A câmara municipal tem vindo a distribuir estes equipamentos de proteção individual também por forças de segurança, bombeiros, Cruz Vermelha e instituições particulares de solidariedade social com valência de lar.

Alenquer regista 17 casos de infeção confirmados, dos quais três já se encontram recuperados, de acordo com o último boletim epidemiológico divulgado pelo município.

A nível global, segundo um balanço da AFP, a pandemia de covid-19 já provocou mais de 167 mil mortos e infetou mais de 2,4 milhões de pessoas em 193 países e territórios.

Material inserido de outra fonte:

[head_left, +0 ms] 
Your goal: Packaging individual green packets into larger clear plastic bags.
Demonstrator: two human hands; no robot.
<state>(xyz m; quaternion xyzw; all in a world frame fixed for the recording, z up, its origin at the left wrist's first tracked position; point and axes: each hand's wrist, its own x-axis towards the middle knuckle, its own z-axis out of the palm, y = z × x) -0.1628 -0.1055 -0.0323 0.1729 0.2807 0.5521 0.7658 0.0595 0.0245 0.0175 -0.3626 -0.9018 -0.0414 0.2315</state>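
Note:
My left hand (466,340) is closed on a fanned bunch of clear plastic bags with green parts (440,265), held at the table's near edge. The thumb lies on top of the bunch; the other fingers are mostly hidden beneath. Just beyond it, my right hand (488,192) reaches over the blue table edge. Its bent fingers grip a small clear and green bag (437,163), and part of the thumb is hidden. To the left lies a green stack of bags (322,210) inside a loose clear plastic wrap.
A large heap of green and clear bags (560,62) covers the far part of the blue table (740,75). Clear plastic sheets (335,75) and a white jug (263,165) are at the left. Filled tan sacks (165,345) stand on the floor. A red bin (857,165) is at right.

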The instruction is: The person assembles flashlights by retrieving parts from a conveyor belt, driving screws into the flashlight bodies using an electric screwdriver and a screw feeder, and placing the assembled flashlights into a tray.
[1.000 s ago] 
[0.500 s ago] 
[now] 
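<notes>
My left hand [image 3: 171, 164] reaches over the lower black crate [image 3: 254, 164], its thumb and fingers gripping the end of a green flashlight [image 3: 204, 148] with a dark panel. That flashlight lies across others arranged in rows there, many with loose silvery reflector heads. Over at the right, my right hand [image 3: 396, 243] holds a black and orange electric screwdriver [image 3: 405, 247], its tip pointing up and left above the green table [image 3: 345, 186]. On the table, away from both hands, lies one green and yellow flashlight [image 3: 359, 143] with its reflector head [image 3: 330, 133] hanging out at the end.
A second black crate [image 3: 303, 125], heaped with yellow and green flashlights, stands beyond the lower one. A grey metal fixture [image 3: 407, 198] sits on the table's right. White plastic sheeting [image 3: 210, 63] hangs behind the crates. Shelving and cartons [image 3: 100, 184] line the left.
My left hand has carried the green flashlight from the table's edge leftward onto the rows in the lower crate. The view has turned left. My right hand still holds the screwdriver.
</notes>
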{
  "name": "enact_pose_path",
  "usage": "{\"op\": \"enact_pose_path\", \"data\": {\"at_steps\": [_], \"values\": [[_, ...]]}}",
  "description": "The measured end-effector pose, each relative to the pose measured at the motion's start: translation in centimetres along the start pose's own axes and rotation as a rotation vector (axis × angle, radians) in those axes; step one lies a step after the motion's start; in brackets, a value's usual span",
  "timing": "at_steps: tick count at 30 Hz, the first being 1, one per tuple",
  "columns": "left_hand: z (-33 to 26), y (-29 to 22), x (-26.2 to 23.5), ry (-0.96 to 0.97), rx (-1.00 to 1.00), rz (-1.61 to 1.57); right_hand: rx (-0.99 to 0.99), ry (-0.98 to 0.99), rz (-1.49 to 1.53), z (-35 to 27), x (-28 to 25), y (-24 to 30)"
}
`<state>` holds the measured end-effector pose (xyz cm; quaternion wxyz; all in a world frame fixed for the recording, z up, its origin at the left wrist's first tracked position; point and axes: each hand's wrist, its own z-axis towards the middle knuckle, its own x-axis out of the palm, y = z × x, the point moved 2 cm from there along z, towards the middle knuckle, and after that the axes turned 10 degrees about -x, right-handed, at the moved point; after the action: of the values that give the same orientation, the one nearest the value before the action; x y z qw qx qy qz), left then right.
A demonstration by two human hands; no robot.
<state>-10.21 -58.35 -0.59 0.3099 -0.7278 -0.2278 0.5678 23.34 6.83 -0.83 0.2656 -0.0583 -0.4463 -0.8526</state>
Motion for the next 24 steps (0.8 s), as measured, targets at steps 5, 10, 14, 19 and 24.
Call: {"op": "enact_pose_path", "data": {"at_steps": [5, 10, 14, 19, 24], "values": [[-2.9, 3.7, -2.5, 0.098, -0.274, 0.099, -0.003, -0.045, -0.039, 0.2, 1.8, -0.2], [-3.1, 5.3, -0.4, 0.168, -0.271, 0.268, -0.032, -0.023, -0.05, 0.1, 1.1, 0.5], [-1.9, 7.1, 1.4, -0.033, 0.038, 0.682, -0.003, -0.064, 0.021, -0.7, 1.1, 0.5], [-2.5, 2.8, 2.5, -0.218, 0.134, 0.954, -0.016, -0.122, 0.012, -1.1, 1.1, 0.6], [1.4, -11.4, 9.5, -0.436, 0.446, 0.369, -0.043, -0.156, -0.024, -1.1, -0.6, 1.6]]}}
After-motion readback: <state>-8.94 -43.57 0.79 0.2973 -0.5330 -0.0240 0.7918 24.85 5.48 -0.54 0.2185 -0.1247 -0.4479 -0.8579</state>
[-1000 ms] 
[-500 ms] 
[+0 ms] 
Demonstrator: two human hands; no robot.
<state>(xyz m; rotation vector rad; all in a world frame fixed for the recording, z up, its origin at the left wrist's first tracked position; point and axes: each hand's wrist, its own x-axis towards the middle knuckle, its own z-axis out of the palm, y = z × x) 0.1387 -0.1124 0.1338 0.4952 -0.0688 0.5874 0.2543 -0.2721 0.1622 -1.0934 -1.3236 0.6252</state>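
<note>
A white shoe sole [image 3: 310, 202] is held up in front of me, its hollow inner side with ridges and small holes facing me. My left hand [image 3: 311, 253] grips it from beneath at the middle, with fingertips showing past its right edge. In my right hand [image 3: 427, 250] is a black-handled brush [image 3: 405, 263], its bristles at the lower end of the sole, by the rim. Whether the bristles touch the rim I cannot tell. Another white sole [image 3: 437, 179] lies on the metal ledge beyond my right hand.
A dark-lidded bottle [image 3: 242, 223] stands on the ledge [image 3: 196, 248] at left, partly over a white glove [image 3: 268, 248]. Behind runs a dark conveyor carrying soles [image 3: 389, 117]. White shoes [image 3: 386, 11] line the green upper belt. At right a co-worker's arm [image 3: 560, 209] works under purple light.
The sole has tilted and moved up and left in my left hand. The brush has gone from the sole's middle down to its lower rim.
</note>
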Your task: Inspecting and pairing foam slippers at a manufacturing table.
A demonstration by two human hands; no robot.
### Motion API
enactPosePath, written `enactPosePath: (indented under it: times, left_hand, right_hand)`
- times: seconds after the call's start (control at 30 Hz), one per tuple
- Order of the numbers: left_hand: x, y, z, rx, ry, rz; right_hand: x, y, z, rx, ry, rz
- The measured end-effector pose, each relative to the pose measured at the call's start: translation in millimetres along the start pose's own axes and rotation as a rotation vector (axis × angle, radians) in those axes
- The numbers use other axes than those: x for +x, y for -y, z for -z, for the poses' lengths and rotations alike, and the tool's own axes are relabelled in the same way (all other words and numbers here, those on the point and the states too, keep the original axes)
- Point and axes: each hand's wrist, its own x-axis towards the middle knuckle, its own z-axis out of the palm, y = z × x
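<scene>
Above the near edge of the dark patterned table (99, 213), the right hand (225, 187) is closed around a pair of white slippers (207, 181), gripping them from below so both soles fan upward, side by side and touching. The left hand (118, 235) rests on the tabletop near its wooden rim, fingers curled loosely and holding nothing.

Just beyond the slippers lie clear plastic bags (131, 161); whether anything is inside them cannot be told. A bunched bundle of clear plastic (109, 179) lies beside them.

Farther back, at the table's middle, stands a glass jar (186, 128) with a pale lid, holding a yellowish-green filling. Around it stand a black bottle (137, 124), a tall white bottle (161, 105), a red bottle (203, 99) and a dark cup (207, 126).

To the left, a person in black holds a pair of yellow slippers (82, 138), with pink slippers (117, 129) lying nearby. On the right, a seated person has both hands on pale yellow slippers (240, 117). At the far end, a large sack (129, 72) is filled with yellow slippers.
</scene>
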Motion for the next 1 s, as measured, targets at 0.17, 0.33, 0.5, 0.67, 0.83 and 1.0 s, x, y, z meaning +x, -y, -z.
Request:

Mais de 537 mil doentes foram considerados curados.

Em Portugal, morreram 735 pessoas das 20.863 registadas como infetadas, de acordo com a Direção-Geral da Saúde.

Para combater a pandemia, os governos mandaram para casa 4,5 mil milhões de pessoas (mais de metade da população do planeta), encerraram o comércio não essencial e reduziram drasticamente o tráfego aéreo, paralisando setores inteiros da economia mundial.

Portugal cumpre o terceiro período de 15 dias de estado de emergência, iniciado em 19 de março, e o decreto presidencial que prolongou a medida até 02 de maio prevê a possibilidade de uma “abertura gradual, faseada ou alternada de serviços, empresas ou estabelecimentos comerciais”.